Oil giant Occidental Petroleum (OXY) and Carbon Engineering (CE) are constructing the world’s largest direct air carbon capture (DAC) plant in the United States’ Permian basin.
Carbon Engineering focuses on the global deployment of megaton-scale DAC technology. The company has been working on capturing CO2 from the air since 2015.
According to Occidental Petroleum CEO Vicki Hollub, their plant will capture up to 500,000 tons of CO2 each year. This plant will be 120x bigger than the other largest DAC facility called Mammoth.
The Swiss startup Climeworks AG runs Mammoth in Iceland. The facility, once finished, will remove around 36,000 tons of CO2 per year. That corresponds to only 0.0001% of the 36 billion tons of CO2 emitted by humans each year.
Largest Carbon Capture Plant & Net Zero
Occidental Petroleum has already made commitments to reach net zero by 2050. In particular, it seeks to negate emissions from customers who burn the oil and gas extracts, also called Scope 3 emissions. This emission makes up as much as 80% of the firm’s total emissions.

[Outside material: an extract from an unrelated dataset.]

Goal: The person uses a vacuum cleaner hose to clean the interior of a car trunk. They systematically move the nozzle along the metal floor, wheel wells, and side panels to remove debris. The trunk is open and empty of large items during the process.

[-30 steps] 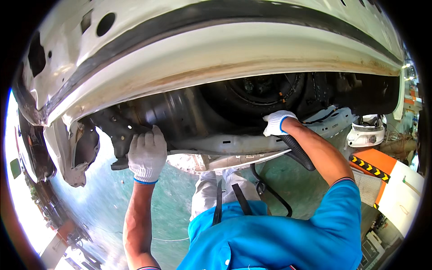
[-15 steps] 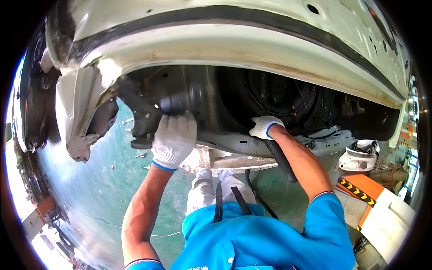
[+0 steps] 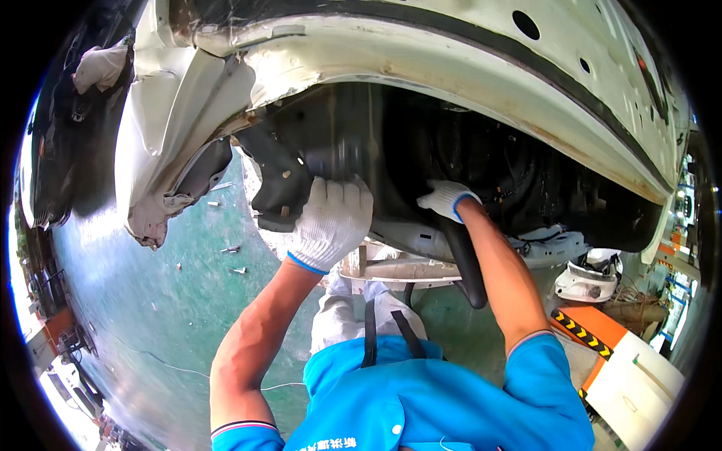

But most of the company’s rivals in the U.S. don’t include customer emissions in their climate goals.
In an interview on a recent podcast, OXY’s CEO revealed their plan to focus more on carbon capture and sequestration than exclusive fossil fuel extraction.
The firm realized that establishing the world’s largest carbon capture plant is one way to be part of the energy transition. That’s because using CO2 generated by human activities is a way that Occidental can continue with its incremental oil production.
The Direct Air Capture plant will rely on carbon capture tech to suck in emissions directly from industrial sources or from the air that will be injected underground.
Here’s how the Direct Air Capture process works:
Large businesses that are striving to have climate plans are relying on offsets to include in their carbon accounting. Coming up with net zero plans is just the first part of the process. Achieving them is even more critical.
However, the supply of carbon removal offsets is more limited than the offsets from carbon avoidance projects such as forestry and renewable energy.
The plant will provide cost-effective solutions that hard-to-decarbonize industries can use like offsets and their own emissions reduction programs to help achieve net zero.
Captured CO2 can be safely sequestered deep underground in saline formations. It is also useful in producing hydrocarbons for low-carbon fuels and in products like chemicals and building materials.
OXY and Net Zero Oil
The largest carbon capture plant is also looking forward to the revenue from “net zero oil” it aims to produce. This oil is produced through the process called Enhanced Oil Recovery (EOR) which extracts more oil from reservoirs than other methods.
Net zero oil with EOR means injecting more captured CO2 into oil reservoirs than what’s released during the extraction and burning of the oil.
Currently, Occidental Petroleum is using CO2 emitted by underground mines and not the CO2 removed from the air or direct emissions from industrial plants.
If OXY reaches net zero by 2050, the company aims to have revenue from carbon capture equal to that from Enhanced Oil Recovery.
The ground-breaking ceremony for the world’s largest carbon capture plant is set for November 29, with commercial operations to begin at the end of 2024.